For visual documentation:

  • Fullpage screenshots: Tools like GoFullPage or FireShot
  • Git-based version control: For tracking HTML/CSS changes over time
  • Wayback Machine: For retrieving historical versions of your site

For A/B testing:

  • Google Optimize: Free A/B testing tool that integrates with Google Analytics
  • VWO or Optimizely: More advanced testing platforms

When I first started building SaaS products after my years working in a Japanese bakery, I was shocked at how much I could learn from systematically documenting landing page changes.
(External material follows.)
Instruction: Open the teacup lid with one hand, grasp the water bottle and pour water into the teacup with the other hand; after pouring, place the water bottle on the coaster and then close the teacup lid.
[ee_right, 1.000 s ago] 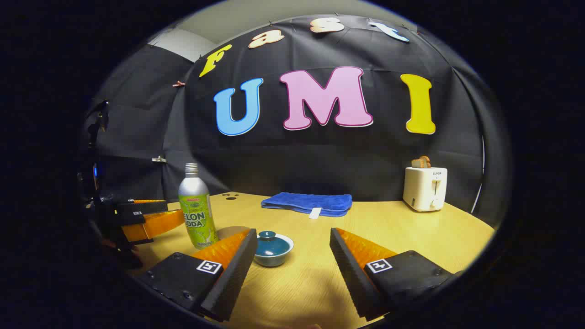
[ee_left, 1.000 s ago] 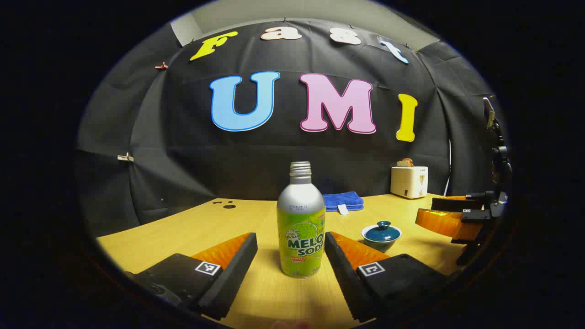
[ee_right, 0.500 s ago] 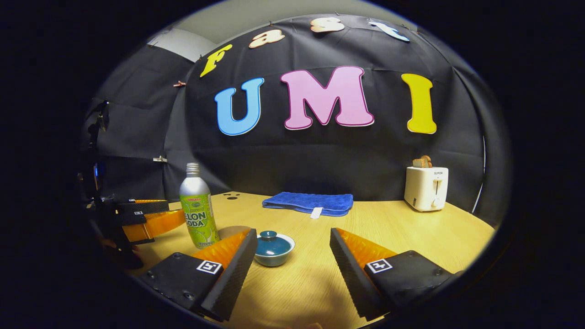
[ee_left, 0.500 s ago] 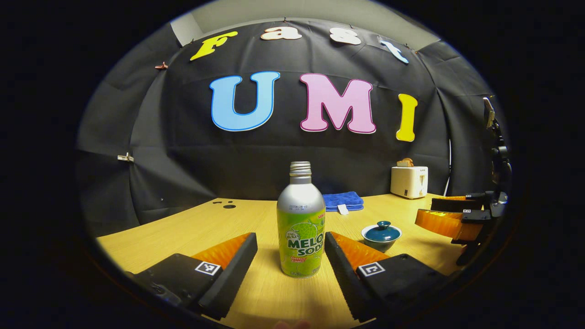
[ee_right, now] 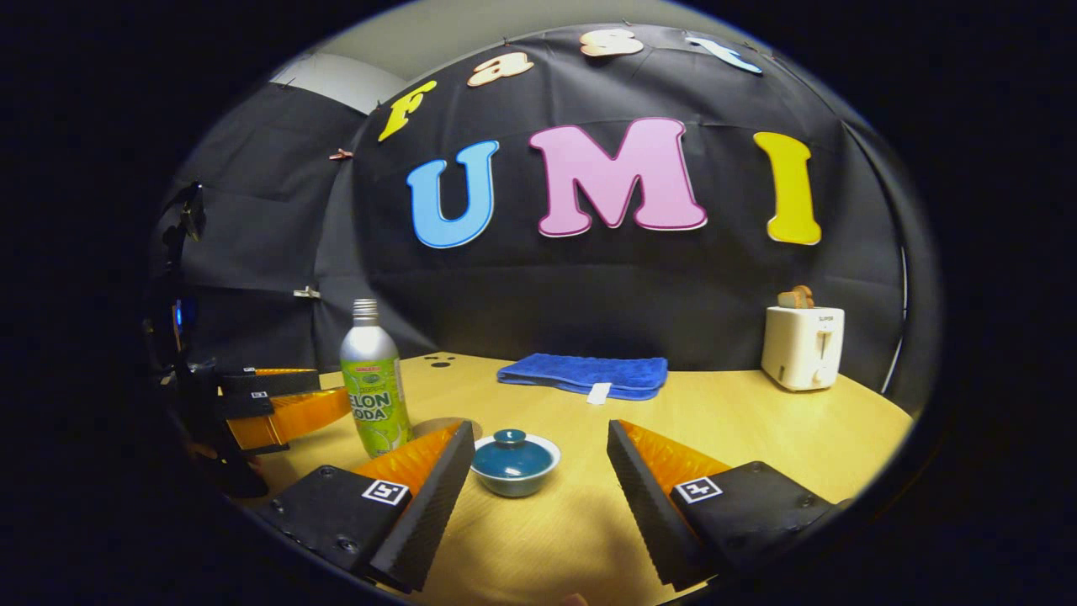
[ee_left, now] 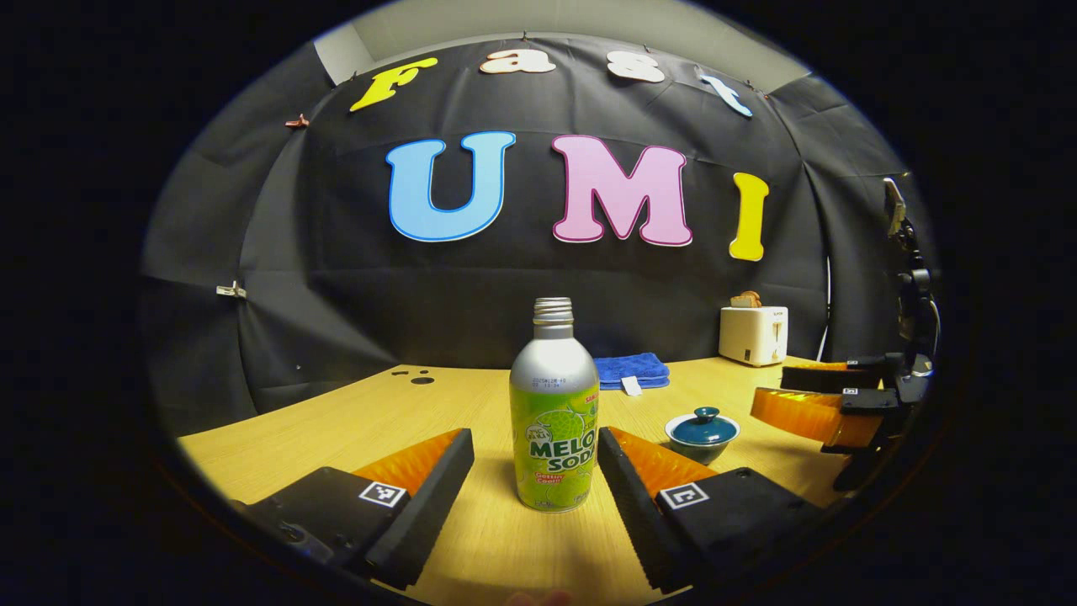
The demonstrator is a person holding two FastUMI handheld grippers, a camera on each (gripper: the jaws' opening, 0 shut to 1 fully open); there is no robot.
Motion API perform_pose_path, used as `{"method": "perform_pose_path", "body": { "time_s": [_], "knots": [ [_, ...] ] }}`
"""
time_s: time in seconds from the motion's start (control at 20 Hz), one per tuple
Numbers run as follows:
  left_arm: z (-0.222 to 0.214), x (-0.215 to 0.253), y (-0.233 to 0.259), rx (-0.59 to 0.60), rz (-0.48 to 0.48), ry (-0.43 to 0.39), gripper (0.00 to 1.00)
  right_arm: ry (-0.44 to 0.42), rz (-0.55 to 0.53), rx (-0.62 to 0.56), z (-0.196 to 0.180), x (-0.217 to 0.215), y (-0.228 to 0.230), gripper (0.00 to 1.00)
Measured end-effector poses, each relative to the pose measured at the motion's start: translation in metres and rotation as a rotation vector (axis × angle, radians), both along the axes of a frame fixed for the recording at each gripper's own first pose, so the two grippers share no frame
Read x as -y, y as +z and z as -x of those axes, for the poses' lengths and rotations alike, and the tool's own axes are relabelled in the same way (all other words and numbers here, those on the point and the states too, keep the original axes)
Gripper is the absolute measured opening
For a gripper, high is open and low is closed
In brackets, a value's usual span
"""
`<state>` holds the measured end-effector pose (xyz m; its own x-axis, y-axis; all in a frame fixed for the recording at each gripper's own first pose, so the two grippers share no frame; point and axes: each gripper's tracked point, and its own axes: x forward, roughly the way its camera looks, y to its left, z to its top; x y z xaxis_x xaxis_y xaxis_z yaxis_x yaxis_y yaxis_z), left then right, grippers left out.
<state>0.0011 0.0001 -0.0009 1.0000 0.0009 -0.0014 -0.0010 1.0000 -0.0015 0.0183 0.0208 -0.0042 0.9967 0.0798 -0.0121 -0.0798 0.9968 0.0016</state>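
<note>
Bare table (ee_right: 715, 421) lies right of the teacup (ee_right: 514, 463); the water bottle (ee_right: 375, 391) stands near its left.

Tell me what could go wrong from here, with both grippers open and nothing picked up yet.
1. The water bottle stands tall, narrow and uncapped between the left gripper fingers; an off-centre closing could tip and spill it.
2. The teacup lid has a small knob; the right gripper, lined up with it but not yet over it, may slip off or drag the cup.
3. The coaster sits close behind the bottle, partly hidden, so placing may miss.
</note>
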Motion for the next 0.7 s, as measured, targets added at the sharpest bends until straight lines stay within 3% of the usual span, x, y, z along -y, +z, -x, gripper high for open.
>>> {"method": "perform_pose_path", "body": {
  "time_s": [0.35,0.55,0.7],
  "knots": [
    [0.000,0.000,0.001,0.001,0.000,-0.001,0.94,0.027,0.019,-0.158,-0.035,-0.017,-0.026,0.99],
    [0.000,0.000,-0.002,0.002,0.000,-0.001,0.94,0.020,0.027,-0.147,-0.049,-0.019,-0.025,0.98],
    [0.000,0.000,-0.001,0.002,0.000,-0.001,0.94,0.017,0.051,-0.177,-0.055,-0.021,-0.031,0.85]
  ]
}}
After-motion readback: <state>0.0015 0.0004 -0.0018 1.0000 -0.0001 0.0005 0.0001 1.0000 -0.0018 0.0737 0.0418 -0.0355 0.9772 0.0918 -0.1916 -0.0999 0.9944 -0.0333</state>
Those early lessons in visual storytelling have shaped my entire approach to building in public.

Common Mistakes to Avoid

As you share your landing page journey, be careful to avoid these pitfalls:

  • Focusing only on design, not conversion: Pretty screenshots are nice, but impact metrics tell the real story
  • Changing too many elements at once: This makes it impossible to determine what specifically made a difference
  • Inconsistent documentation: Missing iterations creates gaps in your narrative
  • Sharing without context: Always explain your thinking behind changes
  • Ignoring negative results: Failures are often more instructive than successes
  • Over-polishing: Build-in-public content should show the messy reality, not just perfected outcomes

Built with Lovable

This analysis workflow and LandingBoost itself are built using Lovable, a tool I use to rapidly prototype and ship real products in public.

Built with Lovable: https://lovable.dev/invite/16MPHD8

If you like build-in-public stories around LandingBoost, you can find me on X here: @yskautomation.

FAQ

How often should I share landing page updates as a build-in-public founder?

Share meaningful updates rather than forcing a rigid schedule. For significant redesigns or when testing important elements, share both before and after. For ongoing optimization, a monthly cadence with cumulative learnings often works well. The key is consistency without overwhelming your audience.

What if my landing page iterations don’t show dramatic improvements?

This is actually perfect for build-in-public! Document the process of experimentation, even when results are minimal. Share what you tried and what you learned. The reality of optimization is that many changes produce small or neutral results. Your transparency about this builds credibility and sets realistic expectations for other founders.

How can I leverage landing page iteration content for marketing?

Compile your iterations into case studies for your blog. Create a free guide or checklist based on your learnings. Host workshops where you analyze other founders’ landing pages using the framework you’ve developed. Your journey becomes intellectual property that positions you as an authority while attracting your ideal customers.

Should I share the negative feedback my landing pages receive?

Yes, with context. Sharing critical feedback demonstrates confidence and authenticity. Frame it as: “Here’s what wasn’t working, here’s the feedback we received, here’s how we addressed it.” This transforms potential embarrassment into a powerful narrative of improvement and responsiveness.

How do I balance sharing openly while protecting competitive advantages?

Focus on sharing the process and outcomes rather than proprietary details. For example, share conversion lift percentages without revealing absolute numbers. Document your testing methodology without disclosing your complete strategy map. Most competitive advantage comes from execution anyway, not from the specific changes you’re making to your landing page.